Cognitive dissonance combats biases and builds empathy.
One of them will make fun of your mom. Image: Valve

Multiplayer online battle arenas, or MOBAs, are one of the most popular kinds of video games in the world. They're also cesspools full of toxic gamers who scream when they lose and hurl abuse at their team. If you've ever played League of Legends or Dota 2, there's a good chance that one of your games ended with a fellow player filling the chat window with racial epithets and threats of sexual assault.


The publishers of these games battle this toxic behavior with mixed results. Valve, Dota 2 publisher owner of the digital storefront Steam, even tasked its in-house experimental psychologist Mike Ambinder to deal with Dota 2's worst players. It was a challenge, but he's had some success.

During a keynote speech at Valve's recent Steamworks Development conference, Ambinder explained how Valve once surveyed every player after a Dota 2 match. A quick prompt would ask them to rate their experience one to five stars.

Later, he added two more questions.
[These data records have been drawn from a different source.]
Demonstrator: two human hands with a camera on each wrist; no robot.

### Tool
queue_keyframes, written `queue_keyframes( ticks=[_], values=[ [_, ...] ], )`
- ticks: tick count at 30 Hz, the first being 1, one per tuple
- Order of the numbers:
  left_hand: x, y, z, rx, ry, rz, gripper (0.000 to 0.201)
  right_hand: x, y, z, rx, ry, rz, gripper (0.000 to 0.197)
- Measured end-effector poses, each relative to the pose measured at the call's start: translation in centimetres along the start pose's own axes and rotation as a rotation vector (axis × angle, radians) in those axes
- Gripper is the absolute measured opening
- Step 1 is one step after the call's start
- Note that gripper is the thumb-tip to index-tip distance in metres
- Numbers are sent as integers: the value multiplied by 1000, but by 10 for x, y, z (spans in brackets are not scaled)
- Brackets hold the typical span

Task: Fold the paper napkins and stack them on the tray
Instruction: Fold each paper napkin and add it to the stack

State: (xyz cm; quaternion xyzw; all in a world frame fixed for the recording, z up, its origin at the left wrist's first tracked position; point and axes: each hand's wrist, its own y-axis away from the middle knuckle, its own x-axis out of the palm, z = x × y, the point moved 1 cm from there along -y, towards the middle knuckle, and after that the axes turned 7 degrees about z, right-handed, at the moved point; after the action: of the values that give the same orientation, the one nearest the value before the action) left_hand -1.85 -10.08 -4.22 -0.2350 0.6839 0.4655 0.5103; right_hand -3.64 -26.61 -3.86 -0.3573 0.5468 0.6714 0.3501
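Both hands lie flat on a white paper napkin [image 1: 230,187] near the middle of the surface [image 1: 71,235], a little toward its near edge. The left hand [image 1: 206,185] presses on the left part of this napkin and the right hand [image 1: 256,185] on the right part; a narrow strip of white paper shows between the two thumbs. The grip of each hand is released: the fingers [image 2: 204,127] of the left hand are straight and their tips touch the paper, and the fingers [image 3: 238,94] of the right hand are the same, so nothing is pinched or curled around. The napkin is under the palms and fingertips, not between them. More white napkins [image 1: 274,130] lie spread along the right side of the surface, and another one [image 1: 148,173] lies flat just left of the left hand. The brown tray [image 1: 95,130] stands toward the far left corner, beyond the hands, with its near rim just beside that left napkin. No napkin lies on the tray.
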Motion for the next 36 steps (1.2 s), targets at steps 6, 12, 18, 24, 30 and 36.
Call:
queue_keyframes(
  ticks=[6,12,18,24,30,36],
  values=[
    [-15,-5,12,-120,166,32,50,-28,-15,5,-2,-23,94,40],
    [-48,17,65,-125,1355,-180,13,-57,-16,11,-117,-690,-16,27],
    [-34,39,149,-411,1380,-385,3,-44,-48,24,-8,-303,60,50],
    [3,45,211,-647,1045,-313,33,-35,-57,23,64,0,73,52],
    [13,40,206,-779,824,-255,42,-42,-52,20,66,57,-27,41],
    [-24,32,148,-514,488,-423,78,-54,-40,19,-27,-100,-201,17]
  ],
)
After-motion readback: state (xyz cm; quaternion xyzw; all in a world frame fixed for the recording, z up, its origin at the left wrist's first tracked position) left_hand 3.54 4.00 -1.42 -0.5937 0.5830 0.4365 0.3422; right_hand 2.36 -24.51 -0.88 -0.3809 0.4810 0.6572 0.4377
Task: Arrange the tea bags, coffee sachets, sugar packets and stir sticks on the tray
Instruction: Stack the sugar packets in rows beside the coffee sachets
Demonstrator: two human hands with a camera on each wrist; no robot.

The first asked players to "rate the cooperation your teammates displayed in the last match." Ambinder didn't care about how the players answered that question though. He was just priming the players to feel bad when they saw the next screen which asked players to rate how well they felt they had cooperated during the match.

Ambinder explained how asking the questions caused players to experience cognitive dissonance, especially if they'd been a toxic or abusive. "We have a self serving bias. We want to rate ourselves highly," he explained. "But if I was a dick in the game, I know I can't honestly do that."

His theory was that asking players to consider their team's actions before their own would put them in a critical space and make them more self aware of their own behavior. Players who wanted to rate themselves high yet had just given their team a low score in the same field wouldn't easily reconcile the two points of view.

According to Ambinder, it worked. While Valve ran the extra survey questions, it received 137,000 fewer reports of abuse every day. That's a 12.5 percent drop in reported death threats, racial slurs and hurt feelings.

People who roll Drow Ranger are still jerks though.